Output exactly, and only, the lines below from the one with "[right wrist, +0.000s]" down to the one with "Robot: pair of". Include both end lines and no pictures.

[[ EXERCISE MATERIAL, beginning ]]

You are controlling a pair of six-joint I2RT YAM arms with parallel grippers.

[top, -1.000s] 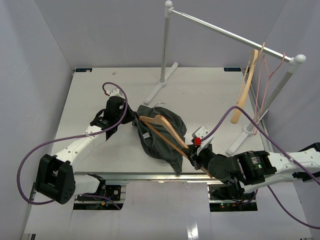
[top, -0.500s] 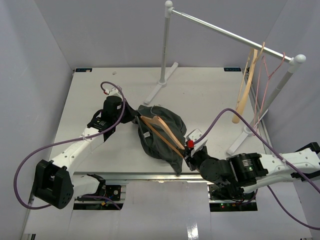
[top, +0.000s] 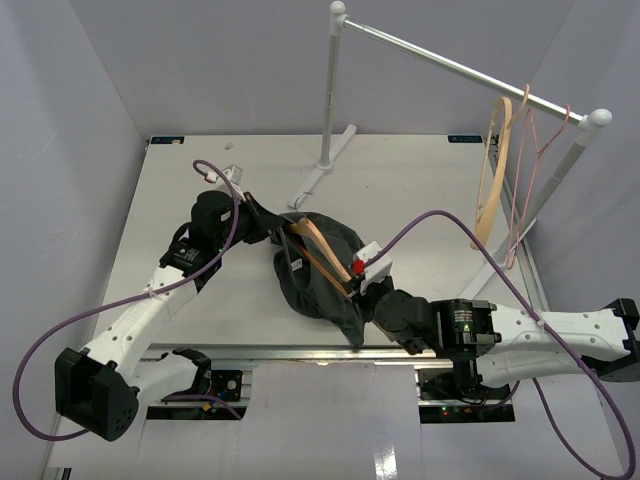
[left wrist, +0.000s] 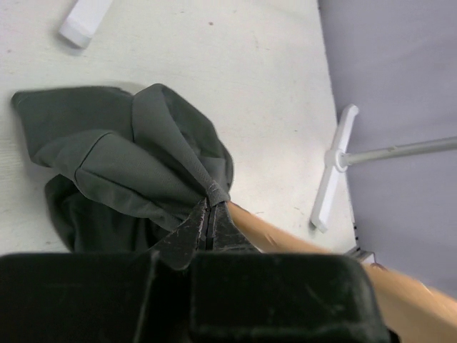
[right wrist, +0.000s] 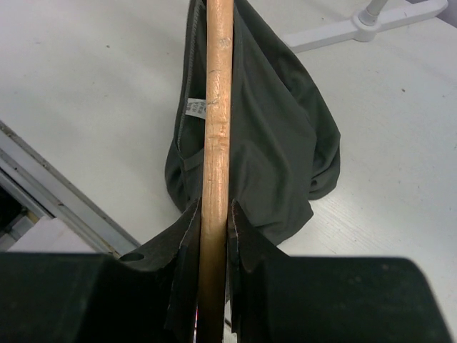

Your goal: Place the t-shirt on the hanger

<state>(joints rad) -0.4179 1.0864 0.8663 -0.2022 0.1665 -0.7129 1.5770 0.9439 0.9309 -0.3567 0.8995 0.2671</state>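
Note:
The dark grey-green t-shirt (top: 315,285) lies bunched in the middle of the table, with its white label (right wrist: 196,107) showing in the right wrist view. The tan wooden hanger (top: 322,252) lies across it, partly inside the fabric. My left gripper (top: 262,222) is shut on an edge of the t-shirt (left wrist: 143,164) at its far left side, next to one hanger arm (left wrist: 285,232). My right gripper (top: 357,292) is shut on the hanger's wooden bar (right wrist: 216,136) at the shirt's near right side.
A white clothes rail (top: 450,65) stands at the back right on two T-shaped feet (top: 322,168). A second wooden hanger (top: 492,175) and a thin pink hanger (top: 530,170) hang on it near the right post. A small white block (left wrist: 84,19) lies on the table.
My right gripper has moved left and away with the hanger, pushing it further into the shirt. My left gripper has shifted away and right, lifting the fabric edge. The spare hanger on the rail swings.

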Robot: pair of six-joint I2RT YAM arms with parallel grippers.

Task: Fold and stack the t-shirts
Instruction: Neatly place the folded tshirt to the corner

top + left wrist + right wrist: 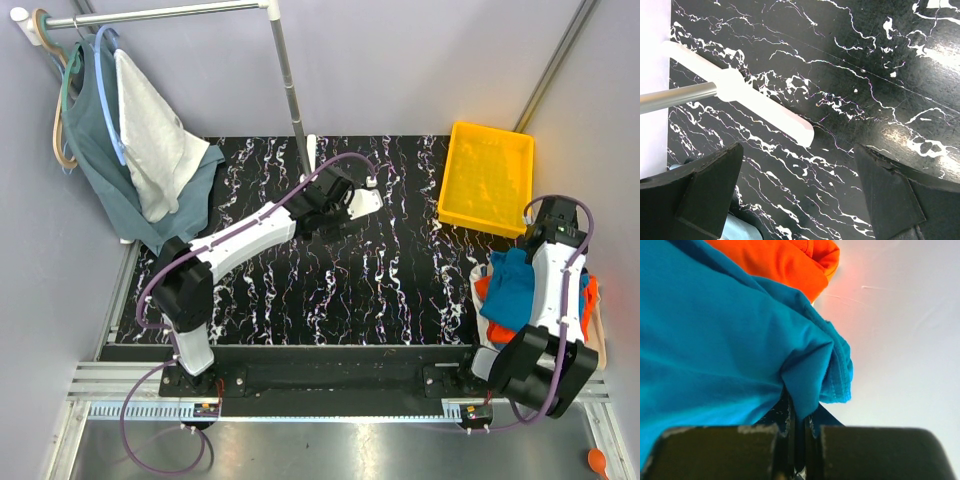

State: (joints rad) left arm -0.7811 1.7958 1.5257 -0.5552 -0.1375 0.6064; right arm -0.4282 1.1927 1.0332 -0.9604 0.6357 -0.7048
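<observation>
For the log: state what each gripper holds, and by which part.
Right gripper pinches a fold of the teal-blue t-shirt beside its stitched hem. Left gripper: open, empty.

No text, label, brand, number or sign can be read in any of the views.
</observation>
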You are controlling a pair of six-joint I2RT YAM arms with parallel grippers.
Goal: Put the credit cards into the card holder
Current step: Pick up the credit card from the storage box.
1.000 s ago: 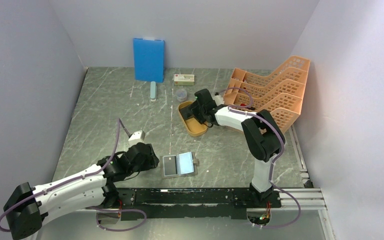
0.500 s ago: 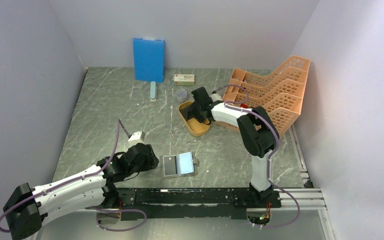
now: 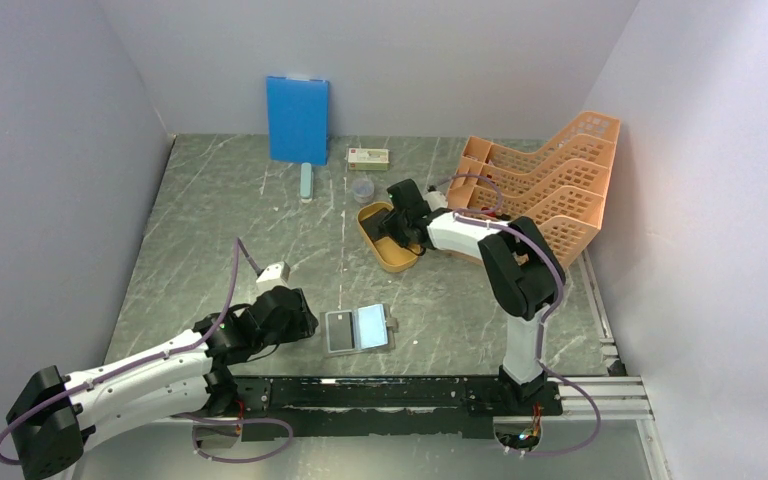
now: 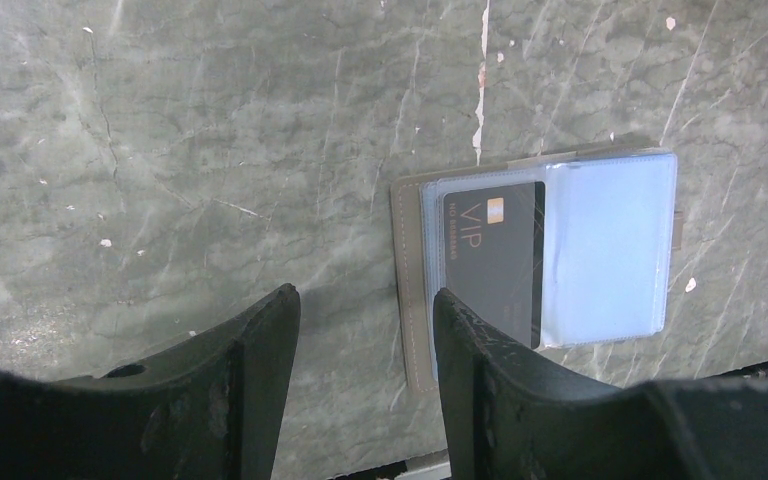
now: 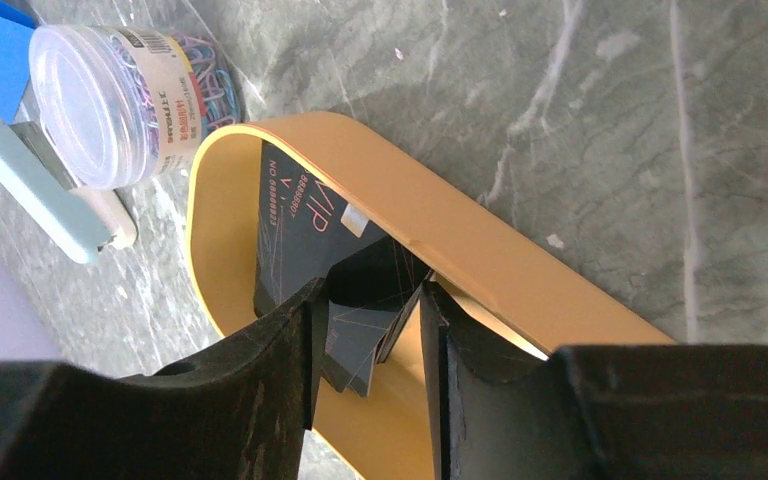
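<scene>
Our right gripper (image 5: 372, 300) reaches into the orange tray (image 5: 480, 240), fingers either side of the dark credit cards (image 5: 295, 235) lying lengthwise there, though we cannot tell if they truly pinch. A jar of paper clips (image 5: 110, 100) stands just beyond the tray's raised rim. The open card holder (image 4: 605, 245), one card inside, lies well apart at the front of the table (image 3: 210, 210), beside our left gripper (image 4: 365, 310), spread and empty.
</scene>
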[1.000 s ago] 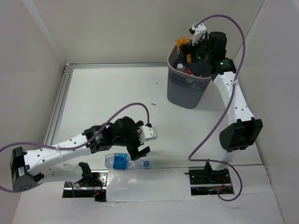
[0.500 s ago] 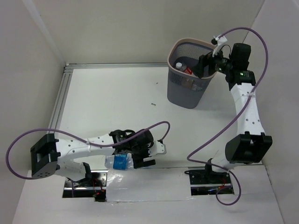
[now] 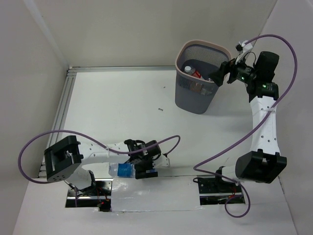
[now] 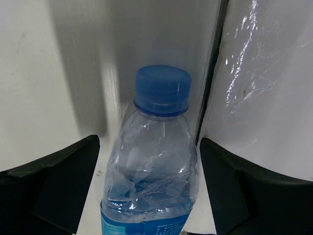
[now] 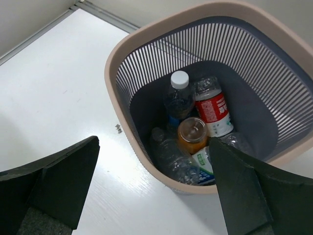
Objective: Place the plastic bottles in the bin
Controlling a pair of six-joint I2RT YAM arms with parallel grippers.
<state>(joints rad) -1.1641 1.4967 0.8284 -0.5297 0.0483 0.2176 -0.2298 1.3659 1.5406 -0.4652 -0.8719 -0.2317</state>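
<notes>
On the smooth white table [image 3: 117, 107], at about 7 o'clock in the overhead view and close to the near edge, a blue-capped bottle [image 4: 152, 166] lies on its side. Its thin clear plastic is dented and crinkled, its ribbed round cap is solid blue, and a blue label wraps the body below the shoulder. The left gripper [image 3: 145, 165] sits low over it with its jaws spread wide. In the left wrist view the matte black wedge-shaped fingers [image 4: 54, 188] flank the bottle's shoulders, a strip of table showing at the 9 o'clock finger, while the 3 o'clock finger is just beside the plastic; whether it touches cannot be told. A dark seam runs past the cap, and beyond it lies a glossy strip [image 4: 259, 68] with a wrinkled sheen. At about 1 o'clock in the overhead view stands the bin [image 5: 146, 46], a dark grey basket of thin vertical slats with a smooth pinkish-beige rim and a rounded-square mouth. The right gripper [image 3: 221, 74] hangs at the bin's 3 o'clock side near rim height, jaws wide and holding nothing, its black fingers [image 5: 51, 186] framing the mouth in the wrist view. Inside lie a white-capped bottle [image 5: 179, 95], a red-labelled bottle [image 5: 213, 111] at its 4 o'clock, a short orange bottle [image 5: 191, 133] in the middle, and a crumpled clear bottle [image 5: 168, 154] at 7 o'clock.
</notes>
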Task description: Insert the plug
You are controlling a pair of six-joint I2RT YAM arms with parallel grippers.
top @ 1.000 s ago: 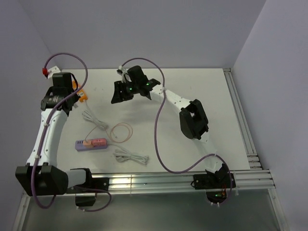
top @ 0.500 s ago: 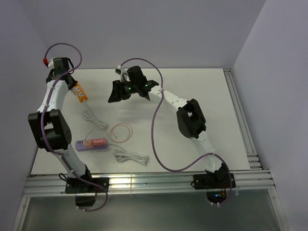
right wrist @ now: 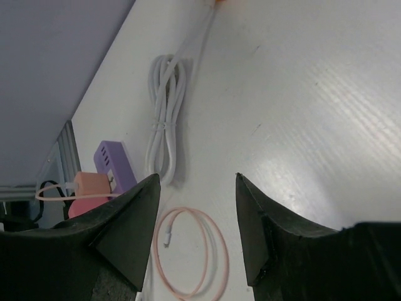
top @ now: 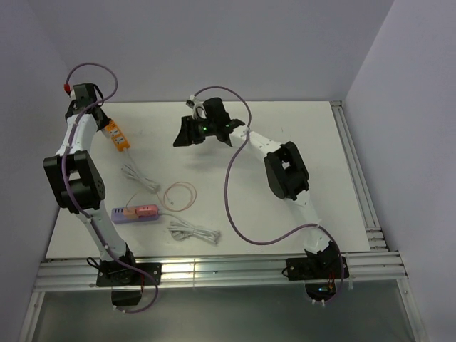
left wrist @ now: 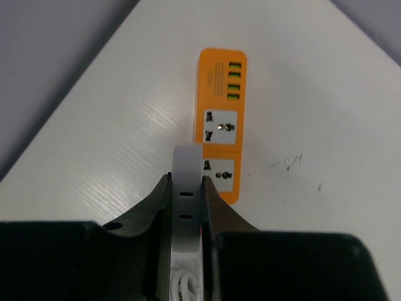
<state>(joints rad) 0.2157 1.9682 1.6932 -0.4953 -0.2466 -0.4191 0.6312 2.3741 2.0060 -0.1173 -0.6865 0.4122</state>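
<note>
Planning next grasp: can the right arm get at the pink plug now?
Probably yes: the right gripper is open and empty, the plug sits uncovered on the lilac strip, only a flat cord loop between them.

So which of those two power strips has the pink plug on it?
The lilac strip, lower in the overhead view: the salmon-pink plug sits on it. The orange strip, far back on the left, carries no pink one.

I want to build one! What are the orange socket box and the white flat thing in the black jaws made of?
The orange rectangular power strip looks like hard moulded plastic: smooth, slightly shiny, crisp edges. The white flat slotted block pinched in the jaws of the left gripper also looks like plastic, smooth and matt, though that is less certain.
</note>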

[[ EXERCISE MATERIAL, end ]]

» **WRITTEN ANSWER**:
[right wrist, +0.000s] 

Your goal: Place the t-shirt on the hanger

<state>(joints rad) -0.4179 1.0864 0.8663 -0.2022 0.1665 -0.7129 1.5770 0.9439 0.9309 -0.3567 0.8995 0.2671</state>
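Note:
The dark grey-green t-shirt (top: 315,285) lies bunched in the middle of the table, with its white label (right wrist: 196,107) showing in the right wrist view. The tan wooden hanger (top: 322,252) lies across it, partly inside the fabric. My left gripper (top: 262,222) is shut on an edge of the t-shirt (left wrist: 143,164) at its far left side, next to one hanger arm (left wrist: 285,232). My right gripper (top: 357,292) is shut on the hanger's wooden bar (right wrist: 216,136) at the shirt's near right side.
A white clothes rail (top: 450,65) stands at the back right on two T-shaped feet (top: 322,168). A second wooden hanger (top: 492,175) and a thin pink hanger (top: 530,170) hang on it near the right post. A small white block (left wrist: 84,19) lies on the table.
My right gripper has moved left and away with the hanger, pushing it further into the shirt. My left gripper has shifted away and right, lifting the fabric edge. The spare hanger on the rail swings.
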
Robot: pair of six-joint I2RT YAM arms with parallel grippers.

This finishes the response to the exercise.